(What needs to be done):
Reproduce precisely the lines between the start of the data below and the line with "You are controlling", both included.
——
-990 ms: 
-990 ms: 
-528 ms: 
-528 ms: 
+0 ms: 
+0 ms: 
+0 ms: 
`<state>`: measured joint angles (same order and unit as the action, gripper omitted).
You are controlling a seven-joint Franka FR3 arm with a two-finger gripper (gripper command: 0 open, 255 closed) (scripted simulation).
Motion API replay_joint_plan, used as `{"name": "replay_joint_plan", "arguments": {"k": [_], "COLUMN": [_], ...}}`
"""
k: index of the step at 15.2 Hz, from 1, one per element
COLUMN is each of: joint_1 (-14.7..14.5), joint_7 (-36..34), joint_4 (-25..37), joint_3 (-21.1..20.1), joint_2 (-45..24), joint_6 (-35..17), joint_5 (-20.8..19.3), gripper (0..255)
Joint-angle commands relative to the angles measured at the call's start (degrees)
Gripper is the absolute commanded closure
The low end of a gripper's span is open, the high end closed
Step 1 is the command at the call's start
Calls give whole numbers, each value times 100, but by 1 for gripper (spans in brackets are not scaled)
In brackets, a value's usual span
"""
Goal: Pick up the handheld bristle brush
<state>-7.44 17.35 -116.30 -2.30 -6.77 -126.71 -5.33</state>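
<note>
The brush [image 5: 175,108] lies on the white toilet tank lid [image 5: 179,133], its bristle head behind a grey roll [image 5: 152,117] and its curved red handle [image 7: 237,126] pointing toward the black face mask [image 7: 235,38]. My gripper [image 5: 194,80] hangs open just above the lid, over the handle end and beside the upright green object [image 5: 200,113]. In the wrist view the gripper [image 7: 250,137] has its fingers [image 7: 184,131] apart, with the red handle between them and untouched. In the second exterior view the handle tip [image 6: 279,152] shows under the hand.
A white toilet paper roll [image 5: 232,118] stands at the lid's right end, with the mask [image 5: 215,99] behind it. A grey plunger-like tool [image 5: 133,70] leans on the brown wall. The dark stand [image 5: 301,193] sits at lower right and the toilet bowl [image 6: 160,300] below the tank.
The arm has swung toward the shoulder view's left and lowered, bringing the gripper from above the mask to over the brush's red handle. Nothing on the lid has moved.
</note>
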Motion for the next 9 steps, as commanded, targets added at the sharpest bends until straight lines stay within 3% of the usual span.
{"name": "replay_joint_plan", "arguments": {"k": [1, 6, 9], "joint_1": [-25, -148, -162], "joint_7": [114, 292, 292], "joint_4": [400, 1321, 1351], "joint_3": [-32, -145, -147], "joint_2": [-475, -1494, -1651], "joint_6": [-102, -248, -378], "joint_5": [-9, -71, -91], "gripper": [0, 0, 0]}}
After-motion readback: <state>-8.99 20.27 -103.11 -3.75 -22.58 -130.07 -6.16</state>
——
(Response to the exercise):
-990 ms: 
-990 ms: 
-528 ms: 
-528 ms: 
+0 ms: 
+0 ms: 
+0 ms: 
`<state>`: measured joint angles (same order and unit as the action, gripper omitted).
You are controlling a seven-joint Franka FR3 arm with a two-finger gripper (gripper command: 0 open, 255 closed) (scripted simulation).

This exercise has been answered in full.